Lines holding the string "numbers" in the listing below are to be copied.

※ ※ ※

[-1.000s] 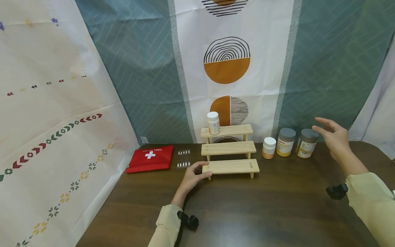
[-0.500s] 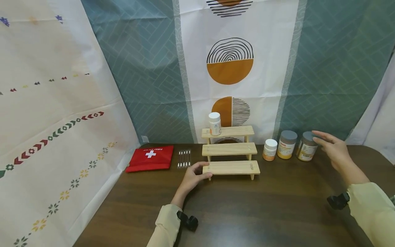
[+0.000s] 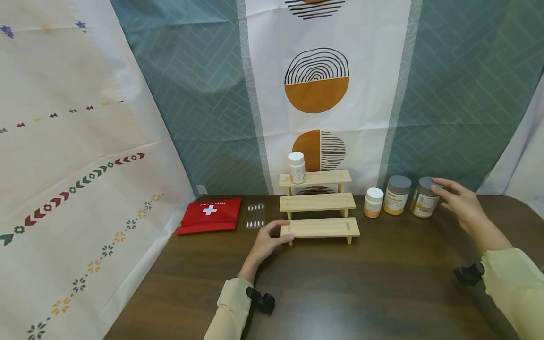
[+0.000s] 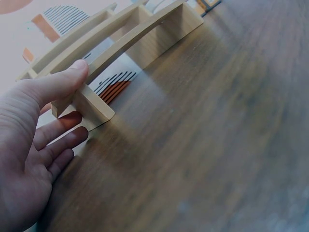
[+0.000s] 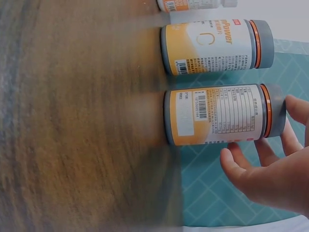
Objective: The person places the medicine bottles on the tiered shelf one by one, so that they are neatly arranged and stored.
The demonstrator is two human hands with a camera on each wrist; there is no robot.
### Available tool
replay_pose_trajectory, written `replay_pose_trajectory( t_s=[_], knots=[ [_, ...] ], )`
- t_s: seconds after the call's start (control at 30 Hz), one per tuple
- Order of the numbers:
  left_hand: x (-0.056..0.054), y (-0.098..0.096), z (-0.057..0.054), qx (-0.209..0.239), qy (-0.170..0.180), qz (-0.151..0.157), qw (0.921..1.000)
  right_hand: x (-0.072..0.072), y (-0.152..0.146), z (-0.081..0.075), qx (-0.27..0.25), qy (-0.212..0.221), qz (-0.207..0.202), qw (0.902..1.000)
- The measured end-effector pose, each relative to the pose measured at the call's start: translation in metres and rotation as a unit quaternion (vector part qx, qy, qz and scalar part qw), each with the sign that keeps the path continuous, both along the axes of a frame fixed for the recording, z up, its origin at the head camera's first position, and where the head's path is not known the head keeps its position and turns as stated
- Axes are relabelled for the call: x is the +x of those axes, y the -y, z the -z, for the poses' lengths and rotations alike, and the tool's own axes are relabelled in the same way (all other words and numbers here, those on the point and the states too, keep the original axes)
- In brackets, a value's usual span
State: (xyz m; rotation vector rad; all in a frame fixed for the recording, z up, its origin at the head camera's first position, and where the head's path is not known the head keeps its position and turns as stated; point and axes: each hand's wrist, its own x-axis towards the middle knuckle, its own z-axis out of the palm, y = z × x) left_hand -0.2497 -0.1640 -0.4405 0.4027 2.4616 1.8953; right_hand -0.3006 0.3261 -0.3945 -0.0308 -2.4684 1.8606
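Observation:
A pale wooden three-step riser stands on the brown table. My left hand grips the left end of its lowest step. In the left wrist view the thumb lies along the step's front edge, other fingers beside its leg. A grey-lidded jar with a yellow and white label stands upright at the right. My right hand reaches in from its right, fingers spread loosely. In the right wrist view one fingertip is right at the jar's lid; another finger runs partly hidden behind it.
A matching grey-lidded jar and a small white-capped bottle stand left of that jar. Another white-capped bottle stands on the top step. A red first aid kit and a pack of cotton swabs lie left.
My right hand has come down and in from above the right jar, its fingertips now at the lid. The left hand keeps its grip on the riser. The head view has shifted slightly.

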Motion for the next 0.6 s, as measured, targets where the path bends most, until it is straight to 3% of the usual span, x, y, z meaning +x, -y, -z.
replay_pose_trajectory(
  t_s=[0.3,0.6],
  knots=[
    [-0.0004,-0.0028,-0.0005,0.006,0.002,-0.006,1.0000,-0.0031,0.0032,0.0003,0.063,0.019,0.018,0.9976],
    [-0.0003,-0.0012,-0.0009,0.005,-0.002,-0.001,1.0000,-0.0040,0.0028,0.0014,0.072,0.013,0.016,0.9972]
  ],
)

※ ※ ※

== EXERCISE SOLUTION ==
- Order of the numbers:
- Axes are relabelled for the call: x is the +x of those axes, y the -y, z the -z, for the poses' lengths and rotations alike, and the tool's own axes are relabelled in the same way (all other words and numbers here, those on the point and the states too, keep the original axes)

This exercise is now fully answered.